The Quebec Nordiques made Belak their first-round pick in the 1994 draft, though it wasn't until he moved to Toronto in 2001 that he became an NHL regular.

In addition to spending parts of seven seasons in Toronto, Belak also played for the Florida Panthers, Colorado Avalanche, Calgary Flames and the Nashville Predators.

Belak had only recently retired from the NHL and was in Toronto to take part in a skating-related reality TV show.

Shockingly, Belak was the third hockey enforcer to die since May, following the passing of New York Rangers forward Derek Boogaard and Winnipeg Jets forward Rick Rypien.

On Thursday, the NHL and NHL Players' Association pledged that they would probe for answers in the wake of the three deaths. Both the league and the players' union said that a review will be conducted on the players' substance abuse and behavioural health program.

TSN's Michael Landsberg said that Belak was "perfectly cast for moving into the next step of his life."

"He could've coached, he could've done anything he wanted and most importantly he had things he wanted to do," Landsberg, the host of "Off the Record," told CP24.

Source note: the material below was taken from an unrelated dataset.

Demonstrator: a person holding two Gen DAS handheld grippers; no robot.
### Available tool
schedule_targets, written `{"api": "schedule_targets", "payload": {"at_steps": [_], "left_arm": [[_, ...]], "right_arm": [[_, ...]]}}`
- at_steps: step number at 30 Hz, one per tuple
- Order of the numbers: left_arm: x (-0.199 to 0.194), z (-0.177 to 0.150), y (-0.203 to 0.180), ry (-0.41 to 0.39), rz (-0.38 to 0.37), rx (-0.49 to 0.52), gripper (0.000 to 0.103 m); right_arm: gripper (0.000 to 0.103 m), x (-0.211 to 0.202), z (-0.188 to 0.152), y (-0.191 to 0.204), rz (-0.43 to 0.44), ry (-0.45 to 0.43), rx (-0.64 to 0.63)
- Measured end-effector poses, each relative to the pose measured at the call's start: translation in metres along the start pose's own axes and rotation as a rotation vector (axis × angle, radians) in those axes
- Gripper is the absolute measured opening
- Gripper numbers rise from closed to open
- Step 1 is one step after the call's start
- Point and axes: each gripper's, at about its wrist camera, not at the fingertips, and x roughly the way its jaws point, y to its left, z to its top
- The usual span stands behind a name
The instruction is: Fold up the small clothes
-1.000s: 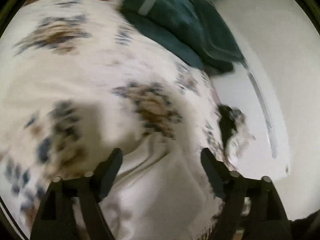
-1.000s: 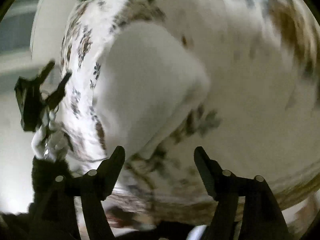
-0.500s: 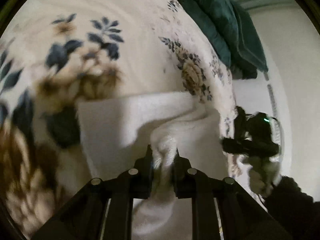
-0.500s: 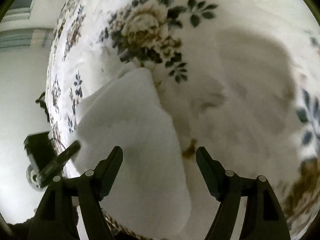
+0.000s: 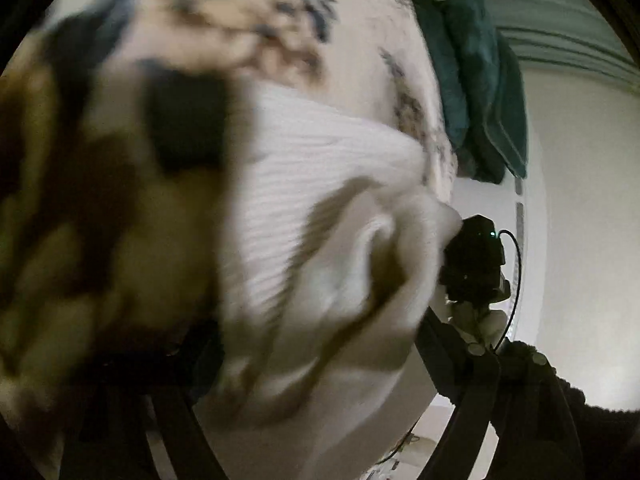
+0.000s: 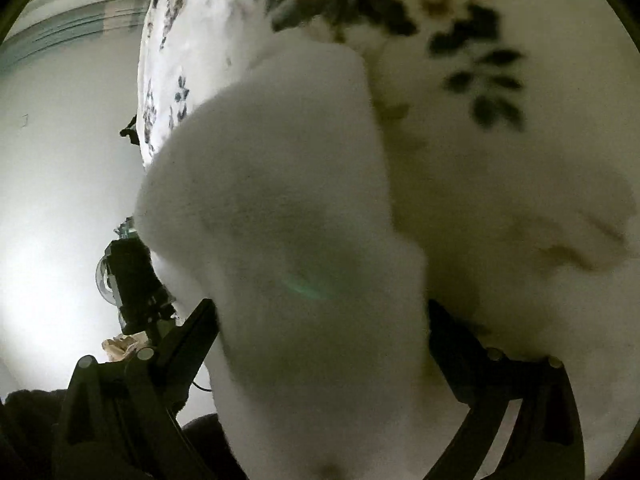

He said the playing professional hockey takes a toll on players and the issue of depression is often overlooked.

"Even if you do go for help it's very complicated," he said. "You don't tell people how you feel."

Belak's father, Lionel Aadland, told CTV News Channel that the circumstances surrounding his son's death should be questioned.

"We have no reason to believe there's a tie in to what happened and hockey at all," he said. "Hockey is what he loved and it is what it is."

A private service will be held for Belak at Nashville's Woodmont Christian Church Sunday afternoon.

In lieu of flowers, Belak's family says donations can be made to The Andie and Alex Belak Scholarship Fund. Checks may be made payable to Woodmont Christian Church/Belak (3601 Hillsboro Pike, Nashville, TN 37215).